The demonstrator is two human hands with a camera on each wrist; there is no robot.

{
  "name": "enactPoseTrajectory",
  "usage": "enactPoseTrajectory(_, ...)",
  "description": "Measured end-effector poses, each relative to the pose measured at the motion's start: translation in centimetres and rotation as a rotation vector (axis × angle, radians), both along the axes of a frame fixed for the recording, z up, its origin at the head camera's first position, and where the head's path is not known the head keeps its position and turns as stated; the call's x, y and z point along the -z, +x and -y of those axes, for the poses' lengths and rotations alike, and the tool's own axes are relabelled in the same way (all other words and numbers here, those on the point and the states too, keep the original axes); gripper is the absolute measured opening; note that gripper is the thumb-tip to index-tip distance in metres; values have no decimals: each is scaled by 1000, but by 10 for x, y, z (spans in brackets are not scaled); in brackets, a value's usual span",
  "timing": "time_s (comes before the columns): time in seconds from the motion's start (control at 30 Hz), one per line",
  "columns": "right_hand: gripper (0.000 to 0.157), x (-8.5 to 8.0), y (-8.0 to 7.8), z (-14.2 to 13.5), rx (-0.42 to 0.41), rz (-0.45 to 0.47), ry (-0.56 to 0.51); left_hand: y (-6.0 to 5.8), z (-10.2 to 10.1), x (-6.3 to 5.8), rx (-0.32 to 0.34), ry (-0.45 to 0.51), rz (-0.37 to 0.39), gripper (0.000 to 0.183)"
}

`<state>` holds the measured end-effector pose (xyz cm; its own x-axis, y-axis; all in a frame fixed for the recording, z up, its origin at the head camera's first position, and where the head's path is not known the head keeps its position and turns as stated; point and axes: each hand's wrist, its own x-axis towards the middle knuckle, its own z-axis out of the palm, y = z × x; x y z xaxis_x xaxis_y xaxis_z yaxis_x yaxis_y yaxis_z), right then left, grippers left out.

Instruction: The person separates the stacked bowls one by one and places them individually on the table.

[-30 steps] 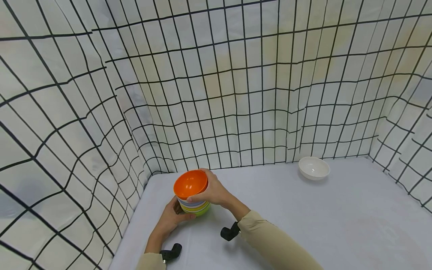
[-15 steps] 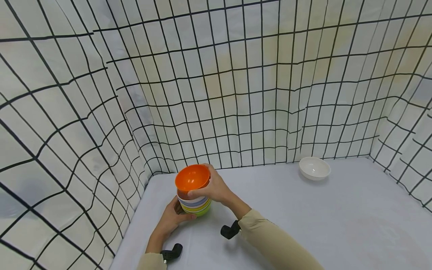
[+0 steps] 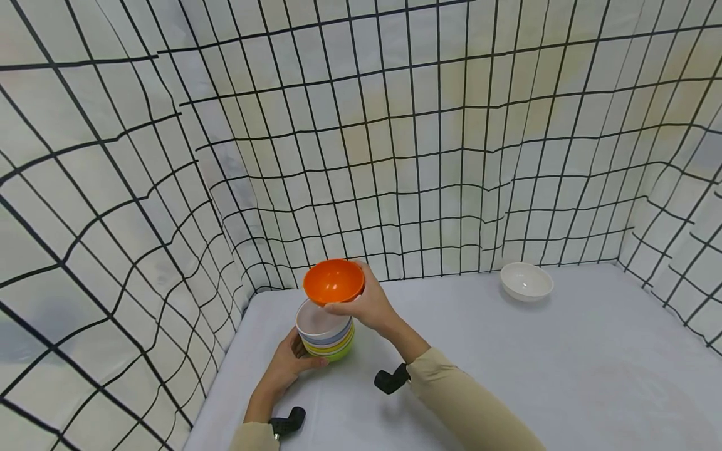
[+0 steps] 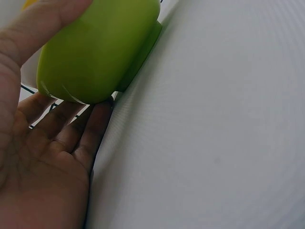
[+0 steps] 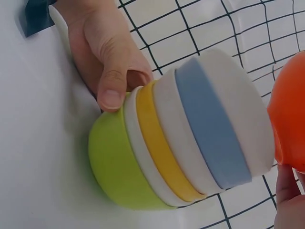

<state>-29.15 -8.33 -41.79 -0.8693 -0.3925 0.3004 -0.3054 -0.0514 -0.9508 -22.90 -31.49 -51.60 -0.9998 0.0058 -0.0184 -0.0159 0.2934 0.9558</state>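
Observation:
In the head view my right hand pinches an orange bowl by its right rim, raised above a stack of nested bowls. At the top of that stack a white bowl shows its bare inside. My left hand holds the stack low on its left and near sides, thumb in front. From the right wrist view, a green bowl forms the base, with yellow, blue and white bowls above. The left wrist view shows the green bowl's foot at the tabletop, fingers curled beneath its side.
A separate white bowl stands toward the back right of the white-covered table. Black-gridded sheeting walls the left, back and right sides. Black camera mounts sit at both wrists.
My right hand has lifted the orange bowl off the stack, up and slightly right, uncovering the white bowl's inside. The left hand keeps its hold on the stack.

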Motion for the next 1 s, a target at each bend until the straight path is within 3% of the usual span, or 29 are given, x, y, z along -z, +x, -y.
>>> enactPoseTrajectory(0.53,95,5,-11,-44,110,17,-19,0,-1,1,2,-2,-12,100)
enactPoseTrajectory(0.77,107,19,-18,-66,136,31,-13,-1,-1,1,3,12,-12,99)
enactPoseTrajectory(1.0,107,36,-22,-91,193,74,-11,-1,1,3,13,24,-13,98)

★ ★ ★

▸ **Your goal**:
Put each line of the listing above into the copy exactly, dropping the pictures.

▸ **Task answer**:
The demonstrator is two human hands with a camera on each wrist; there is no robot.

{
  "name": "enactPoseTrajectory",
  "usage": "enactPoseTrajectory(_, ...)",
  "description": "Measured end-effector poses, each relative to the pose measured at the motion's start: translation in centimetres and rotation as a rotation vector (axis × angle, radians), both along the axes of a frame fixed for the recording, z up, its origin at the head camera's first position, and where the head's path is not known the head keeps its position and turns as stated; the call's x, y and z point along the -z, +x and -y of those axes, for the poses' lengths and rotations alike, and the tool's own axes are relabelled in the same way (all other words and numbers here, those on the point and the states too, keep the original axes); gripper is the absolute measured opening; note that gripper is the thumb-tip to index-tip distance in metres; values have no decimals: each is scaled by 1000, but by 10 for x, y, z (spans in brackets are not scaled); in brackets, a value's usual span",
  "timing": "time_s (comes before the columns): time in seconds from the motion's start (control at 30 Hz), one per line",
  "columns": "right_hand: gripper (0.000 to 0.157), x (-8.5 to 8.0), y (-8.0 to 7.8), z (-14.2 to 13.5), rx (-0.42 to 0.41), rz (-0.45 to 0.47), ry (-0.56 to 0.51); left_hand: y (-6.0 to 5.8), z (-10.2 to 10.1), x (-6.3 to 5.8), rx (-0.32 to 0.34), ry (-0.45 to 0.51), rz (-0.37 to 0.39), gripper (0.000 to 0.183)"
}

`<state>` holds the measured end-effector pose (xyz cm; its own x-axis, y-axis; all in a frame fixed for the recording, z up, its origin at the head camera's first position, and where the head's path is not known the head keeps its position and turns as stated; point and axes: each hand's wrist, its own x-axis towards the middle knuckle, its own z-axis out of the palm, y = z × x; x y z xaxis_x xaxis_y xaxis_z yaxis_x yaxis_y yaxis_z), right then left, grippers left out.

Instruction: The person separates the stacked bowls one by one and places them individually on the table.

[-30 steps] 
[-15 steps] 
[+0 steps] 
[+0 steps] 
[+0 steps] 

<state>-29.15 -8.33 -41.79 -0.8693 -0.3925 0.3004 -0.3054 -0.0514 -0.9508 -22.90 -31.49 -51.60 -0.9998 0.0058 -0.0184 -0.0159 0.2934 0.9558</state>
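Observation:
In the head view my right hand pinches an orange bowl by its right rim, raised above a stack of nested bowls. At the top of that stack a white bowl shows its bare inside. My left hand holds the stack low on its left and near sides, thumb in front. From the right wrist view, a green bowl forms the base, with yellow, blue and white bowls above. The left wrist view shows the green bowl's foot at the tabletop, fingers curled beneath its side.
A separate white bowl stands toward the back right of the white-covered table. Black-gridded sheeting walls the left, back and right sides. Black camera mounts sit at both wrists.
My right hand has lifted the orange bowl off the stack, up and slightly right, uncovering the white bowl's inside. The left hand keeps its hold on the stack.
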
Motion for the next 1 s, a target at each bend until the straight path is within 3% of the usual span, or 29 are given, x, y, z along -z, +x, -y.
>>> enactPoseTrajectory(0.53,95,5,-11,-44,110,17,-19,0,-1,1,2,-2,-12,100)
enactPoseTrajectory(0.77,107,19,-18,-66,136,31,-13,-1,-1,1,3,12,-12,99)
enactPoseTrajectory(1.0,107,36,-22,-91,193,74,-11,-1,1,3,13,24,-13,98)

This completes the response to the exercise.